Brexit: We can expect some nice words from the EU but the Withdrawal Agreement is settled

Read few comments.


Questions:

1. European Council President Donald Tusk insisted the EU would not renegotiate but said leaders would discuss how to help facilitate UK ratification of WA. But is there anything the EU really can do to help PM Theresa May?

2. It seems that no-deal scenario is now pretty real, or do you see this less dramatically?

Answers:

Miguel Otero-IglesiasSenior Analyst, Elcano Royal Institute

1. Not really. If they do, they will betray the Irish side.

2. I have said since 24 June 2016 and throughout that Brexit won’t happen. I stick to my analysis. Brexit is bad for the UK. Sensible people know that.

Simon UsherwoodAssociate Dean, Senior Lecturer, Department of Politics, University of Surrey

1. Not much. Maybe the European Council can produce a statement  about its desire not to use the backstop, but that’s about as far as it can go.

2. No-deal has always been there, but yesterday’s decisions do make it more of a risk, if only because there is less time for miscalculations and errors. Parliament also appears not to understand that the only way it can avoid a no-deal is by agreeing to some other course of action, rather than just saying it doesn’t want a no-deal.
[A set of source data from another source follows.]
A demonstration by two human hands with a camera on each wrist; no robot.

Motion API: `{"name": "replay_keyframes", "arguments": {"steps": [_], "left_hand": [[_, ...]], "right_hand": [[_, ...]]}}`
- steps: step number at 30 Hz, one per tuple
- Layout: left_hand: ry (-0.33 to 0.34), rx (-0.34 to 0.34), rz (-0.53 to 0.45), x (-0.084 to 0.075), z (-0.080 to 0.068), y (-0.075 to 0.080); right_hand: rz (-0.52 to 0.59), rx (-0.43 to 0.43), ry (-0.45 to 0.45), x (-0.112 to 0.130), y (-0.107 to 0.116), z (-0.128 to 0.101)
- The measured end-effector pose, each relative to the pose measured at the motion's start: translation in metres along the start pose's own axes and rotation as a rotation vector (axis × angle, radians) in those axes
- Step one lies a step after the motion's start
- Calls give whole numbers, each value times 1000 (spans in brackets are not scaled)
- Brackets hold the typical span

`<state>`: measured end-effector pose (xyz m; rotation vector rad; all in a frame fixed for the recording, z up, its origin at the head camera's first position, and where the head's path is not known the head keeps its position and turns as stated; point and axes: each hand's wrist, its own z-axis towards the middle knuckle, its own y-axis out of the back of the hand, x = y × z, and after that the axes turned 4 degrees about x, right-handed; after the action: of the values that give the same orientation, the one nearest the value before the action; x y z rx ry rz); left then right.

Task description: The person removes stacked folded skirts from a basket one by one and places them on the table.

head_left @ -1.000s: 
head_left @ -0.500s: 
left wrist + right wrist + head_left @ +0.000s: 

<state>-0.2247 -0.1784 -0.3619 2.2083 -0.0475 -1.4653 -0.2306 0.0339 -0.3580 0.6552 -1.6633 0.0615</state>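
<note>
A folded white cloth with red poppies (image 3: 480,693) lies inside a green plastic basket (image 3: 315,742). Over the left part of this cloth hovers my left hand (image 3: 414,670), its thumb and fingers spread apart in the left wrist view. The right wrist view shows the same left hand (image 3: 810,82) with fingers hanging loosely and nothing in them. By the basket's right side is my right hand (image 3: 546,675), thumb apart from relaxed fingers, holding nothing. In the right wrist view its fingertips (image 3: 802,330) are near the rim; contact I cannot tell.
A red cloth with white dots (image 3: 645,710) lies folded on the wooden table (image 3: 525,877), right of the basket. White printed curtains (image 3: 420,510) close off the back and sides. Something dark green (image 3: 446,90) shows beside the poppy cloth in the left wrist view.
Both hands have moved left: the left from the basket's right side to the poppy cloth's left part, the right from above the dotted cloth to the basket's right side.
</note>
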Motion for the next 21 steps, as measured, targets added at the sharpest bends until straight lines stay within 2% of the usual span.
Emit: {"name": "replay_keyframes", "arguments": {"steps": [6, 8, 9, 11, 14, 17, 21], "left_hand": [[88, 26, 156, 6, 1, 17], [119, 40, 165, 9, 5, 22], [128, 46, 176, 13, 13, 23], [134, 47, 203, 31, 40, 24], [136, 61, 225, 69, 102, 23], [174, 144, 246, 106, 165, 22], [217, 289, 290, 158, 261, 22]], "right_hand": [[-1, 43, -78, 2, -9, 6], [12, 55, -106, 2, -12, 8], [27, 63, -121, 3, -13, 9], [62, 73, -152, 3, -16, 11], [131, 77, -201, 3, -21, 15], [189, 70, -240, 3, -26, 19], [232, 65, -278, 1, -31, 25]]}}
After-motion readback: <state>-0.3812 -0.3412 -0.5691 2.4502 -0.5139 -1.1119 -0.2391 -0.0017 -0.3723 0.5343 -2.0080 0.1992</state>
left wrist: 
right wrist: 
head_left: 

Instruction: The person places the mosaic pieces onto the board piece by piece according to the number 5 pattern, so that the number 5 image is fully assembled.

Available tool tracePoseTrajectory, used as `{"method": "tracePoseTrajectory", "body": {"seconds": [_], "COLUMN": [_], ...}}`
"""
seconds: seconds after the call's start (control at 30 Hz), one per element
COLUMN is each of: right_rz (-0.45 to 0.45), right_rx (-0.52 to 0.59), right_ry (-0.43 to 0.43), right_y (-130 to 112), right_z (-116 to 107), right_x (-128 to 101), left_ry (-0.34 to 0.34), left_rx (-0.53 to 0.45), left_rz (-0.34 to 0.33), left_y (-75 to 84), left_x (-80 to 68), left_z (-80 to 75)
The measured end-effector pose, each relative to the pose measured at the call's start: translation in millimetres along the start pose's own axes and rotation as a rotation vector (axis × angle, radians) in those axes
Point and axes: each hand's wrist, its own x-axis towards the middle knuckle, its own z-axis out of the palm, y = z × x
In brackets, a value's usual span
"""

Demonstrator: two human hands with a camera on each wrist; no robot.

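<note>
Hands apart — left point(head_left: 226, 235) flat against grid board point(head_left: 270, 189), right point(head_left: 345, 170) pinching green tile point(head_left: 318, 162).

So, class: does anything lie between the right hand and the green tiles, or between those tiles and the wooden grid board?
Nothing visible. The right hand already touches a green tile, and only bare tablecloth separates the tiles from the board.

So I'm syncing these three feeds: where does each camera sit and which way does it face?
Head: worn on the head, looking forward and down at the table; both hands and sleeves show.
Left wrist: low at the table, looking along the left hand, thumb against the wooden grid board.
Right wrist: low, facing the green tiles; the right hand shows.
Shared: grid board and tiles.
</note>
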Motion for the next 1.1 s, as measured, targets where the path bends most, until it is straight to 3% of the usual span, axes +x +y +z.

Iain BeggProfessor, European Institute, London School of Economics and Political Science

1. At most the EU can ‘clarify’ some of the provisions of the withdrawal deal in a way that might help her, and perhaps amplify some of the vaguer statements in the political statement on the future relationship, but a true renegotiation altering the deal substantively is very unlikely

2. I think the probability of no-deal is small and declining because Parliament will not accept it. The more interesting question is how Parliament will go about defining and implementing an alternative. It could include an insistence on extending article 50 or a move to have a second referendum, but at this point the directions are not evident.

Jost-Henrik Morgenstern-PomorskiLecturer, European Studies, Department of Politics, Maastricht University

1. The European Council will certainly find a way to say some nice words, clarify something that is obvious to those on the EU-27 side already, or give other ‘declarations’ of their intent if that is what the May government is going to ask them to do. In a less pressing way maybe than in the past, it is still a case of helping out one of their own. But there aren’t going to be any ‘concessions’ or fundamental changes in the negotiated substance of the agreement. The majority of ideas floated in the UK’s domestic debate are simply not reconcilable with how the EU works and are not going to be on the table. So if her tour to some capitals this morning is an attempt at getting any additional major changes agreed, that is likely a wasted trip for her. So, in short, there is very little the EU can do.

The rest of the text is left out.